Covid, Crisanti: “Mascherine Ffp2 per chi ha paura del vaccino”

Il professor Andrea Crisanti, microbiologo dell’università di Padova, pensa che chi non si vaccina per paura dovrebbe prendere delle misure di sicurezza più forti rispetto ad un vaccinato. Per questo ha proposto di far indossare loro le mascherine Ffp2. Lo ha dichiarato durante la diretta tv con il programma L’aria che tira, di La7, condotto da Myrta Merlino. Il professore ha dato la sua opinione. “Non possiamo obbligare una persona che ha paura del vaccino. Si deve mettere la mascherina Ffp2 tutti giorni” ha dichiarato.

Covid, Crisanti: “La paura del vaccino diventa irrazionale”
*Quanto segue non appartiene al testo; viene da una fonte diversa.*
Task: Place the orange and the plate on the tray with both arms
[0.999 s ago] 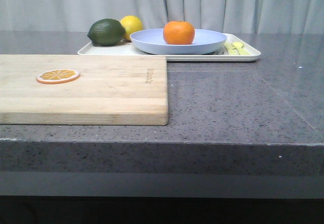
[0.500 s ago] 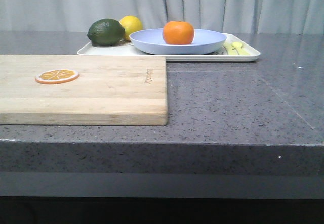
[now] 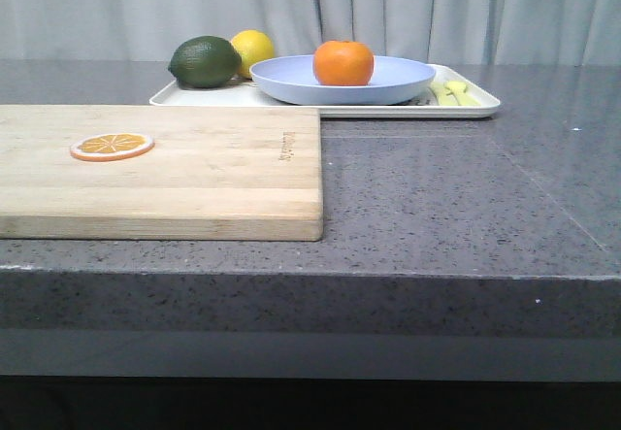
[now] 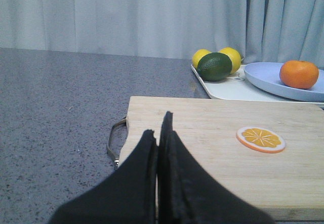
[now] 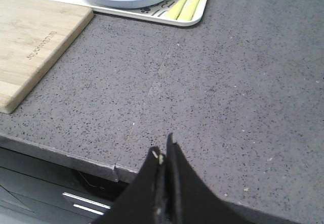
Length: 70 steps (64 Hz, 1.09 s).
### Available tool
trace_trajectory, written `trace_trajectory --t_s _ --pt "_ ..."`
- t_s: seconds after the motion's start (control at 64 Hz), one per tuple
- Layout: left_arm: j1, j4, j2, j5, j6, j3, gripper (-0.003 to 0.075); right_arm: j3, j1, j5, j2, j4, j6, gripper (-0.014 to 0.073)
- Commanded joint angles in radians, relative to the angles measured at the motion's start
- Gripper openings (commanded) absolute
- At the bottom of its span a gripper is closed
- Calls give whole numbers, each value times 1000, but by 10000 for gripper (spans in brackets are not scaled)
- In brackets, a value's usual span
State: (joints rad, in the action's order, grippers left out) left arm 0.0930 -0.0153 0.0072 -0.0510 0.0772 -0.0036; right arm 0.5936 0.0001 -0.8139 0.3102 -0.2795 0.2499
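- The tray (image 3: pixel 466 110) lies at the far side of the counter (image 3: pixel 437 197), just behind the cutting board (image 3: pixel 194 173).
- The plate (image 3: pixel 342 85) rests on the tray, and the orange (image 3: pixel 343 62) sits in the plate.
- Also on the tray, on the plate's left, are a lime (image 3: pixel 204 61) and a lemon (image 3: pixel 254 48); the left wrist view shows a second lemon (image 4: pixel 200 57) behind the lime.
- On the plate's right, a pale yellow-green fork and spoon (image 5: pixel 187 4) lie on the tray.
- An orange slice (image 3: pixel 111 146) lies flat on the cutting board, well short of the tray.
- The counter is dark speckled stone; a grey curtain (image 3: pixel 388 8) hangs behind the tray.
- The left gripper (image 4: pixel 159 143) hovers over the near end of the cutting board, fingers pressed together and holding nothing.
- The right gripper (image 5: pixel 163 155) is over the counter's front edge, well away from the tray, fingers likewise together and empty.
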Motion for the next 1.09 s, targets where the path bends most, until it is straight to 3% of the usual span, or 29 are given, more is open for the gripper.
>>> trace_trajectory --t_s 0.0,1.077 --pt "-2 46 -10 160 2 26 -20 24 -2 73 8 -18 5 -65" --pt "2 46 -30 152 2 38 -20 24 -2 73 8 -18 5 -65"
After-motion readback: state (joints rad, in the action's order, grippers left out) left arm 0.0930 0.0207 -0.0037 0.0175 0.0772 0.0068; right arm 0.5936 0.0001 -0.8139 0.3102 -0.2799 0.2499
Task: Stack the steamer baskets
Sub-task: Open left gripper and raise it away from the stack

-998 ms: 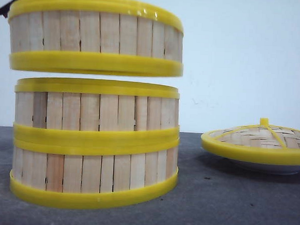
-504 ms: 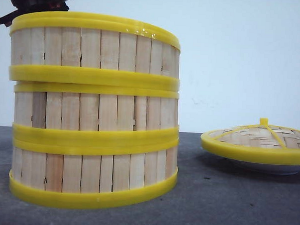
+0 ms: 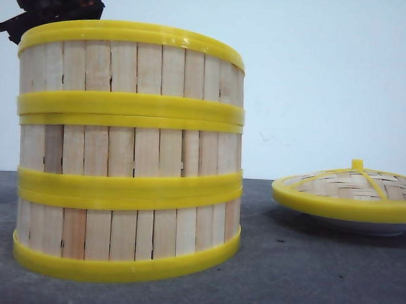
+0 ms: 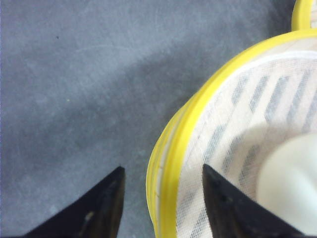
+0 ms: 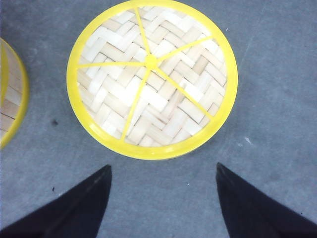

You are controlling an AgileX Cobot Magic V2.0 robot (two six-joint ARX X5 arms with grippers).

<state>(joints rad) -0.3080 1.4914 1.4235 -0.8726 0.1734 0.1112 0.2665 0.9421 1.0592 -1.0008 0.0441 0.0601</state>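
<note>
The 3 round slat-walled steamer baskets with yellow rims stand stacked at left of the front frame on the grey worktop; your left hand straddles the top rim, fingers spread; lift straight up, touching nothing; right hand hangs spread.

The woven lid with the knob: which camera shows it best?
The right wrist view: it looks straight down on the whole lid, weave, spokes and knob. The front view shows it edge-on, cut off at the frame. The left wrist view catches only a yellow sliver.
</note>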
Il professore propone questo piano B per tutti coloro che hanno paura del vaccino anti-Covid, che soffrono di ansia e hanno paura di medicine e punture. “In Italia c’è una grossa percentuale di persone che soffrono di fobie, ansia, nevrosi. La paura del vaccino diventa irrazionale, qualsiasi argomento non fa breccia. La paura del vaccino diventa una fobia e siamo nel campo di una patologia. Se una persona ha paura, bisogna recuperarla in qualche modo: si deve mettere la mascherina Ffp2 tutti i giorni, non possiamo obbligarla” ha spiegato il professor Crisanti.

Covid, Crisanti: “Il Governo stabilisca un obiettivo”
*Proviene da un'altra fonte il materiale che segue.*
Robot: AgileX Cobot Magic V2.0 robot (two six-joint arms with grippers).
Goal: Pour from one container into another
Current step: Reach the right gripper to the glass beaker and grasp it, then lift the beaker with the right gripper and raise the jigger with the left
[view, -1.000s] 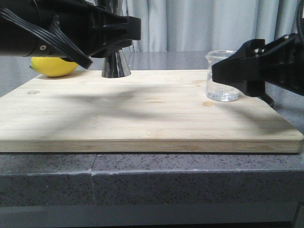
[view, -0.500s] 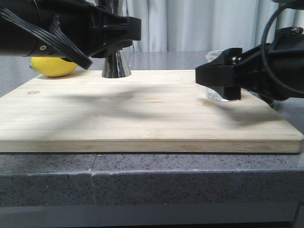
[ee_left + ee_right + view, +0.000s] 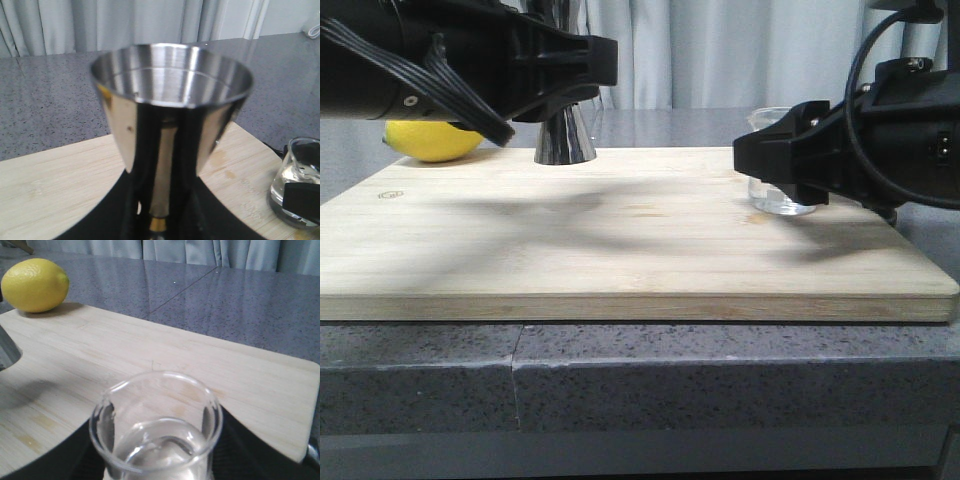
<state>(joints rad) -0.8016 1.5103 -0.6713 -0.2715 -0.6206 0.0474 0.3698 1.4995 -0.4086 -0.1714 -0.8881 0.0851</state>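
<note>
- glass is the fragile part: the small clear beaker (image 3: 782,160) stands on the right far part of the bamboo board (image 3: 620,240), with clear liquid in its base, and the right gripper (image 3: 775,160) reaches around it. the right wrist view shows dark jaws on either side of its wall, but i cannot tell whether they press the glass or stand just apart.
- steel jigger (image 3: 564,135) stands at the far left of the board, near a lemon (image 3: 432,140) on the desk (image 3: 640,380). the left gripper (image 3: 582,62) sits at its waist; in the left wrist view the jaws frame the narrow stem under the upper cup, and they look closed on it, though contact is hard to confirm.
- risk, as i judge it: smooth glass held off-centre could slip or twist in the jaws on lifting, spilling liquid over the board.
- risk: the jigger's mouth is narrow, so a tilt made too fast, or with the lip turned away from the cup, would send liquid down the outside.
- risk: beaker and jigger are well apart, so one must travel; a knock from the bulky arms could tip the tall jigger.
- against the frame a second ago, the right arm has moved left and swung round, so its body now hides most of the beaker; half a second ago it was already nearly here. the left arm, jigger and lemon have not shifted.
</note>
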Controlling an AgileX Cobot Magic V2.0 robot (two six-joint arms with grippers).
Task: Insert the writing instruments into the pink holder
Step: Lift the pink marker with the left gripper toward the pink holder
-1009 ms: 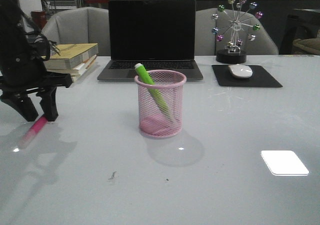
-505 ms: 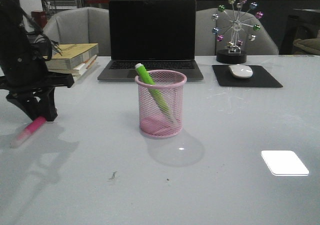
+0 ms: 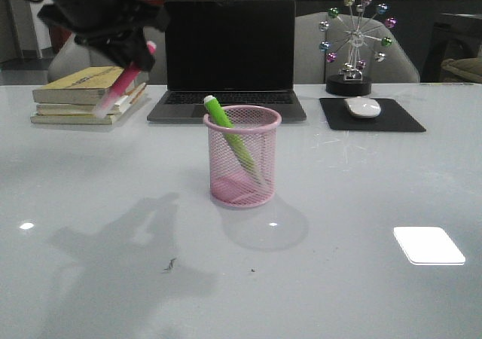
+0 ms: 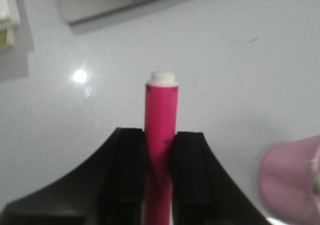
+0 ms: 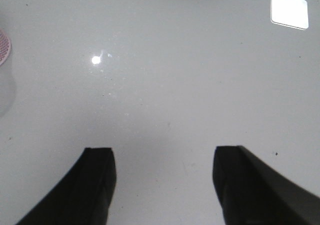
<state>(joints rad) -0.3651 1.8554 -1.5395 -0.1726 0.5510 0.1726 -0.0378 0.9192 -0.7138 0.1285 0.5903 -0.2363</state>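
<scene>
**Pink marker held aloft, green one already in the cup**

The round pink wire-mesh holder (image 3: 242, 156) stands upright near the middle of the pale glossy counter (image 3: 361, 203). A bright green highlighter marker (image 3: 230, 137) leans inside it, its whitish cap end poking up past the rim on the side toward the left arm. A blurred sliver of the same pink holder (image 4: 292, 182) shows at the edge of the left wrist view.

The hot pink highlighter marker (image 3: 124, 83) is up in the air, well apart from the holder, above and off to its left-arm side, in front of the stack of yellowish books (image 3: 89, 93). It hangs tilted, whitish cap end lowest. The left gripper (image 3: 134, 53) is clamped on it; in the left wrist view the black fingers (image 4: 125, 170) press against both sides of the pink marker (image 4: 161, 125), which sticks out beyond them with its white tip forward.

The right gripper (image 5: 162, 182) shows only in its own wrist view, its two dark fingers spread wide with nothing between them, hanging over bare counter.

Behind the holder sits an open dark laptop (image 3: 228, 56). Farther toward the right arm's side lies a white mouse (image 3: 362, 107) on a black mouse pad (image 3: 370, 115), with a ferris-wheel ornament of coloured balls (image 3: 352, 45) behind it.
</scene>
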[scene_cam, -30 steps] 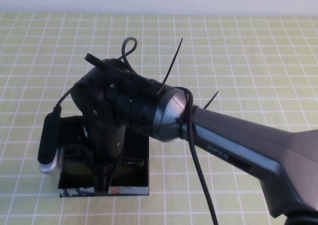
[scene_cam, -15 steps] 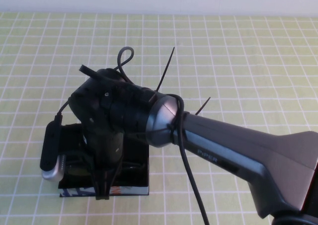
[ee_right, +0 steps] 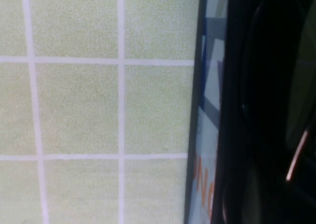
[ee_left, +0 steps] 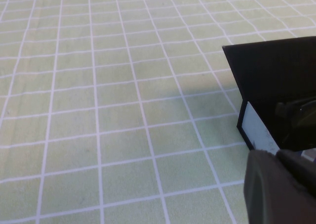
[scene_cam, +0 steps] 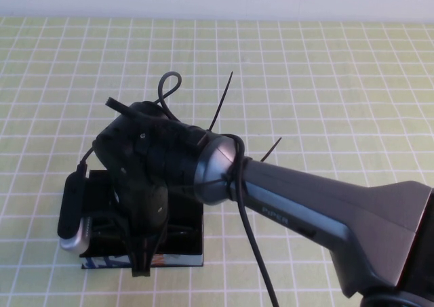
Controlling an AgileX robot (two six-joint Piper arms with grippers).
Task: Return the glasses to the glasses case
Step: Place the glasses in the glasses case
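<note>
The glasses case (scene_cam: 178, 259) lies open at the front left of the table, its pale printed front edge (ee_right: 210, 115) toward me. The black glasses (scene_cam: 178, 230) lie inside it, mostly hidden under my right arm. A dark lens (ee_right: 269, 85) shows in the right wrist view. My right gripper (scene_cam: 140, 265) points down over the case's front edge, shut, with nothing seen between its fingers. My left gripper is out of the high view. In the left wrist view only a blurred dark mass (ee_left: 276, 189) shows beside the case's side wall (ee_left: 256, 130).
A green tablecloth with a white grid (scene_cam: 325, 83) covers the table. My right arm (scene_cam: 305, 205) crosses from the lower right to the case, with a loose cable (scene_cam: 254, 253) hanging from it. The case's black lid (ee_left: 271, 70) stands upright.
My right arm has swung a little left and toward the table's front. Its gripper tips have slid from inside the case to over the printed front edge.
</note>
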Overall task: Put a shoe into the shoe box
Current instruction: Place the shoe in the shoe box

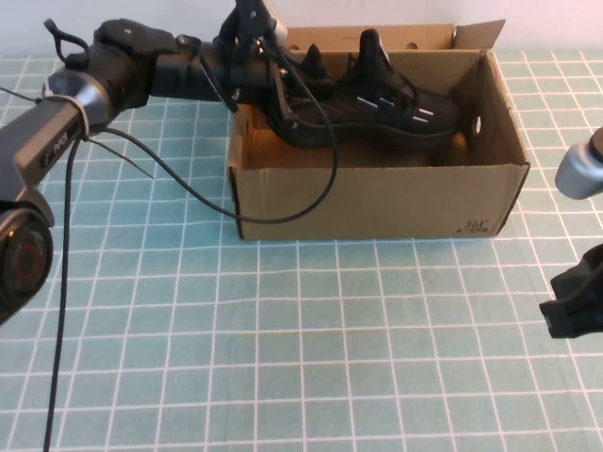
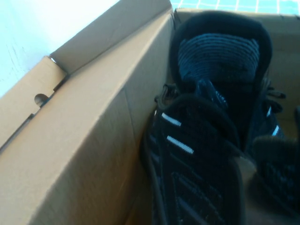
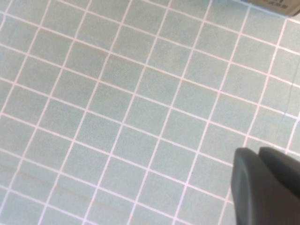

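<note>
Shoe: the black knit sneaker with small white dashes (image 1: 377, 104) lies inside the brown corrugated cardboard shoe box (image 1: 377, 202), long axis along the box's length, heel toward the robot's left.
Left gripper: the left gripper (image 1: 283, 94) is at the heel end, over the box's left wall, nearly closed and seemingly clamped on the shoe's heel.
Right gripper: the right gripper (image 1: 575, 306) is pressed together, empty, well apart at the table's right edge.
Nearer arm: left.
Surface: teal checked tablecloth (image 1: 283, 358).
Room: the box walls stand close around the shoe.
</note>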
Andrea Crisanti ha ribadito il concetto già espresso durante una puntata di Piazzapulita, per quanto riguarda la necessità che il Governo metta un paletto sulle vaccinazioni. “Il governo stabilisca la percentuale minima di vaccinati necessari per raggiungere l’obiettivo, non c’è chiarezza. Se si parla di terza dose perché il vaccino non protegge, si apre il varco a posizioni pericolose no vax. Ora arriviamo al 31 dicembre e poi cosa facciamo? Estendiamo il green pass o lo eliminiamo? Non possiamo decidere per legge quanto dura il vaccino” ha dichiarato l’esperto. Il professore ha commentato anche la situazione nel Regno Unito, che ha una percentuale di vaccinati tra il 73 e il 74%. “La differenza tra Inghilterra e Italia non è il numero di vaccinati, ma il momento in cui è avvenuto il picco delle vaccinazioni: lì tra gennaio e febbraio, da noi tra aprile e maggio” ha aggiunto.